**Exercise:** Whenever a line below includes the word "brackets", copy that line.

**Exercise materials:**
☆ ☆ ☆ ☆ ☆
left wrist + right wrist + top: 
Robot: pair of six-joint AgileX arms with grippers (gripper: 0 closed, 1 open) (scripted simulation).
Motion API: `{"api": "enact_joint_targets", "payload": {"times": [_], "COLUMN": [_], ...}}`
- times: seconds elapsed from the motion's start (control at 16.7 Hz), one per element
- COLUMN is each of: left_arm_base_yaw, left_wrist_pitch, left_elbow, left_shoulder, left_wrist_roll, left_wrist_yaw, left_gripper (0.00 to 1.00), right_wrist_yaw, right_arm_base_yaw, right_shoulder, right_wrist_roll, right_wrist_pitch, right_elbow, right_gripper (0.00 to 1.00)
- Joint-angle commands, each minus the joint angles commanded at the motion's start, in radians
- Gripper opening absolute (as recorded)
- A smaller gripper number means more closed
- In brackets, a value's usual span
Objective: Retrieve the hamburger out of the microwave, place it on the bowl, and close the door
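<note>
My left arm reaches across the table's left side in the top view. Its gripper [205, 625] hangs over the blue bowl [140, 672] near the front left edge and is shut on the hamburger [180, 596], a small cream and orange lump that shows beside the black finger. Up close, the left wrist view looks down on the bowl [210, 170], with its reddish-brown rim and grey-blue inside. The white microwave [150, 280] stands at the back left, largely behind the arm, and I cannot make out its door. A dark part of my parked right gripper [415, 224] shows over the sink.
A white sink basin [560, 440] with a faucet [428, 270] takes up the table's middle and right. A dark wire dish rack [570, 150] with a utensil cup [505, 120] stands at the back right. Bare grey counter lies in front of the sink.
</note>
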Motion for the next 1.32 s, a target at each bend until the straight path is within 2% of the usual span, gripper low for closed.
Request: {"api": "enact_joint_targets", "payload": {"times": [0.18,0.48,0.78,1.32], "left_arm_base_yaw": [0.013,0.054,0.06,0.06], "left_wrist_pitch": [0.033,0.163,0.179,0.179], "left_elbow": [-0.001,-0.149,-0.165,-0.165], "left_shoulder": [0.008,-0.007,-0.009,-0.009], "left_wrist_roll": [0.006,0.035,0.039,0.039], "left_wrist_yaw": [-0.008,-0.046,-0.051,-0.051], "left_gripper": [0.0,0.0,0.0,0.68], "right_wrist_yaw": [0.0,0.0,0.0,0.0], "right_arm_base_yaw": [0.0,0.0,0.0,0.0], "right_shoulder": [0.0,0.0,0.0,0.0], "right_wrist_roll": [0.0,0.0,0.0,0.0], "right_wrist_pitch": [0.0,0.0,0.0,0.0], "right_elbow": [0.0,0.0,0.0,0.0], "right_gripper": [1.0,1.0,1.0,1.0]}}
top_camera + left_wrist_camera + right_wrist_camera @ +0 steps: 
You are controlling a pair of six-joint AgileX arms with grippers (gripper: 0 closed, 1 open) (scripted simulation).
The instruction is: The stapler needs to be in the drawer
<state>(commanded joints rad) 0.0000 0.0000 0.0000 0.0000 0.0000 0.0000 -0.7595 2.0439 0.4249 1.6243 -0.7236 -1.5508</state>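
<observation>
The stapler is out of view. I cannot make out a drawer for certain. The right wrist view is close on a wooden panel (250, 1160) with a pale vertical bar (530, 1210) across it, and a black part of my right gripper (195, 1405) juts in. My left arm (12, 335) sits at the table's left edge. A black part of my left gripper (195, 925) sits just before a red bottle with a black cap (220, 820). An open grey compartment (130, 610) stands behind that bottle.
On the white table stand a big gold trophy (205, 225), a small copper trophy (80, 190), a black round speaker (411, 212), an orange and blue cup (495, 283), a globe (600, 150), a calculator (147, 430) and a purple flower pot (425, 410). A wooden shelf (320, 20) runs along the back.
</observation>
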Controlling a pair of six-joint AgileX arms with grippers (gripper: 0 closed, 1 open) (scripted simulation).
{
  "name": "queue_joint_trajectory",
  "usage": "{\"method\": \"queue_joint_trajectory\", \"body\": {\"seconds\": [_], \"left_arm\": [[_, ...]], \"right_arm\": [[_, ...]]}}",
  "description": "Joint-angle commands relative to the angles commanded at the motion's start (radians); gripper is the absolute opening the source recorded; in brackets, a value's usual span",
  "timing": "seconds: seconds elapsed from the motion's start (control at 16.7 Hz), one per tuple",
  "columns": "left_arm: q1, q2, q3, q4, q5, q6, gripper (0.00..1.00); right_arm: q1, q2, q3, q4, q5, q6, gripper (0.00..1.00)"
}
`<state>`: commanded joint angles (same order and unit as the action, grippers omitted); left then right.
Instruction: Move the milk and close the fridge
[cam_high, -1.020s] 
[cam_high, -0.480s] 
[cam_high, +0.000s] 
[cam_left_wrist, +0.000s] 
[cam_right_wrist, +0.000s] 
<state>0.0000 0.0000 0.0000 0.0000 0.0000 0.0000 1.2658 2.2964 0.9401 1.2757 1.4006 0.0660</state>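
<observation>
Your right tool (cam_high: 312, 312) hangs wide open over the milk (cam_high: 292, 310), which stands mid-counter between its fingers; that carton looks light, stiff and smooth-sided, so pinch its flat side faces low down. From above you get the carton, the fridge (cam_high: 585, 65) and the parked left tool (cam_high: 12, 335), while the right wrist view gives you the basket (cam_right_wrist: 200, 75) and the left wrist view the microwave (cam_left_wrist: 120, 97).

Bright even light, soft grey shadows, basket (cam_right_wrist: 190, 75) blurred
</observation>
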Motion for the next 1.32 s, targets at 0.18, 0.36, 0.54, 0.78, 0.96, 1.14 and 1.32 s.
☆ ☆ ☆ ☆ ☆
**Result of the exercise:**
- In brackets, a value's usual span
  "description": "Joint-angle commands relative to the angles commanded at the motion's start (radians); gripper is the absolute opening the source recorded; in brackets, a value's usual span",

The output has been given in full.